E foi assim que tudo se passara e ela até o momento não conseguira entender. Já chorara todas as lágrimas que tinha. Bebeu mais um gole… Sua cabeça começou a rodar e ela achou que ia desmaiar. Foi quando a grande idéia iluminou sua mente – Vou me matar! – Em questão de segundos imaginou como seria. Ele voltaria desesperado e cairia chorando rios de lágrimas sobre seu corpo frio. E ela… Espera aí, ela estaria morta, o que adiantaria ele voltar? Faria melhor – mais um gole – iria fingir que morreu. Mas tinha que ser muito bem feito. Correu para o banheiro trombando nos móveis, olhou para o armário – Que droga! Ela tinha comprado um depilador elétrico, precisava de uma lâmina. – vasculhou tudo e nada, não havia nada cortante.

Ao abrir a última porta seu cotovelo esbarrou em um grande vidro de perfume que com grande estrondo caiu no chão e se partiu em vários pedaços. É sorte – pensou ela escolhendo um bom pedaço do vidro espalhado no piso. Voltou à sala bebeu mais vodka resistindo à vontade de levar a garrafa para o banheiro – Vão pensar que foi bebedeira, melhor deixar aqui. Sentou-se no vaso sanitário. Tinha a intenção de cair delicadamente para a direita com o braço estendido, isso daria um ótimo efeito, o sangue escorrendo pela brancura do piso. Sua visão estava bem embaçada, segurou o caco com a mão esquerda e passou a vasculhar o pulso direito a procura de uma veia pequena. O plano era esse, cortaria uma veia pequena, iria até a sala ligaria para a policia e voltaria para o banheiro onde cairia no chão até que chegassem. Nessa altura pediria entre lágrimas que ligassem para o celular de seu marido, ele arrependido, iria ao hospital e a perdoaria. Enfiou de leve o vidro no pulso tentando acertar uma pequenina veia, praticamente não doeu, mas ela errou a menor, Não tinha problema, em vez de uma cortara duas. O sangue começou a escorrer – Isso sangue corra! É você que me trará meu Arnaldo de volta! – Opa! Alguma coisa estava errada, o sangue estava correndo depressa demais, o chão estava ficando vermelho muito rapidamente – será que peguei uma veia muito grossa? É hora de ligar para a policia – Levantou-se e o mundo girou, segurou o pulso ferido e arrastou-se até a sala conseguiu discar e pedir socorro, suas roupas, porém já estavam ensopadas de sangue.

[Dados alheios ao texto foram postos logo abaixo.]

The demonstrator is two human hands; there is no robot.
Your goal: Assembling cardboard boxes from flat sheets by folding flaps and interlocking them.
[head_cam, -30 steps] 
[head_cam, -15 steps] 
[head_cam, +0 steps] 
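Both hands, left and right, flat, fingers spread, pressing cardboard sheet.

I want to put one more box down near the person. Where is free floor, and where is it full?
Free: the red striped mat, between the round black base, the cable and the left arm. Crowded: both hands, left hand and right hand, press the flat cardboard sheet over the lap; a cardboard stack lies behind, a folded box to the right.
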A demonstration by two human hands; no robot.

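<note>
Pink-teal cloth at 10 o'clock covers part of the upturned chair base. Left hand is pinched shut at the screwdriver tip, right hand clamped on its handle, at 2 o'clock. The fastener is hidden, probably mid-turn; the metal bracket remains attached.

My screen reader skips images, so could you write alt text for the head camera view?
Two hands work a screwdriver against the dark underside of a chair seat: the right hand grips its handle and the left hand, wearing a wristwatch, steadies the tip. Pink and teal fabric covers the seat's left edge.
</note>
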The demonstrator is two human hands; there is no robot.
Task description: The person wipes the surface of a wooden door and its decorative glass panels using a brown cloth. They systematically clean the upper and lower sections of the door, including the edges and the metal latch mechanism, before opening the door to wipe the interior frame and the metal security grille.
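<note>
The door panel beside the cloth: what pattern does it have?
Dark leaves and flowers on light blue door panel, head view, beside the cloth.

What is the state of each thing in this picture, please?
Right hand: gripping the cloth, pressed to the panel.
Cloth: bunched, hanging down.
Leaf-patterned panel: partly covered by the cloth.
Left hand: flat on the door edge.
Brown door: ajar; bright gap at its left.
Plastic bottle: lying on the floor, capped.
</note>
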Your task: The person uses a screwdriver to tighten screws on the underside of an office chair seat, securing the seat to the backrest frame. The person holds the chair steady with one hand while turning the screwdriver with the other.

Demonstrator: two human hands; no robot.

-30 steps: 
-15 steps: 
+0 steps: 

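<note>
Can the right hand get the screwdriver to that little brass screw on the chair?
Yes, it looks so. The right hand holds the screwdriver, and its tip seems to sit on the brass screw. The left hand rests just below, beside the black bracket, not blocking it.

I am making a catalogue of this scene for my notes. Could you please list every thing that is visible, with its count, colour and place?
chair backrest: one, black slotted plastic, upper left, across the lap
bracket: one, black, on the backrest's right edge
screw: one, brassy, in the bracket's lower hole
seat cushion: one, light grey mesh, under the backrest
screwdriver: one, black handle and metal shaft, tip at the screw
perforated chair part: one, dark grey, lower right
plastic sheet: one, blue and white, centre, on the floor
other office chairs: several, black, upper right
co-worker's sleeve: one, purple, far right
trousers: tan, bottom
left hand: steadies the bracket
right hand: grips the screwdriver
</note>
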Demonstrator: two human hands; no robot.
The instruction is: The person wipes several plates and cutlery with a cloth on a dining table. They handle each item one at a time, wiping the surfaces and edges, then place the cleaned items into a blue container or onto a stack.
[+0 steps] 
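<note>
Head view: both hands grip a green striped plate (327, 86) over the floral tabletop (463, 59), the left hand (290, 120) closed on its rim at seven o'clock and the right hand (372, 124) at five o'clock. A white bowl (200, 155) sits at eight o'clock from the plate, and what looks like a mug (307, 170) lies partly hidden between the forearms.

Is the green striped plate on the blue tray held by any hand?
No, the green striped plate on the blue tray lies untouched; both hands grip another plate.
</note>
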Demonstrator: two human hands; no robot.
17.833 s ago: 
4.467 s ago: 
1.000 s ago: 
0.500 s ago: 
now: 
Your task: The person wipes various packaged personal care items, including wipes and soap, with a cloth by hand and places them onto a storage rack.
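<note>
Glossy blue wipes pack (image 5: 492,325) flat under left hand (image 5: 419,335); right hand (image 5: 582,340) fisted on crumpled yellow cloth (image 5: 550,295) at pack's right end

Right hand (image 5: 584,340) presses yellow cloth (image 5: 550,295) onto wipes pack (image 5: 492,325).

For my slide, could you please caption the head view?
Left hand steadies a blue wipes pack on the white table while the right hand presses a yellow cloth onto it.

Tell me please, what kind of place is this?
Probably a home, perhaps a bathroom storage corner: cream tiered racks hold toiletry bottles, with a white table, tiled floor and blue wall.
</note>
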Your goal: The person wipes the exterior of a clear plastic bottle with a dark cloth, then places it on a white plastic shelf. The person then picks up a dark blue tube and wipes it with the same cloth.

– Meu Deus – pensou antes do desmaio – estou morrendo!
O velório dois dias depois ocorreu normalmente, mas o espírito de Samara até agora procura uma luz ou alguém que a escute enquanto vaga pelos negros caminhos do cemitério onde seu corpo repousa.
Quantos pretensos suicidas já devem ter passado por isso?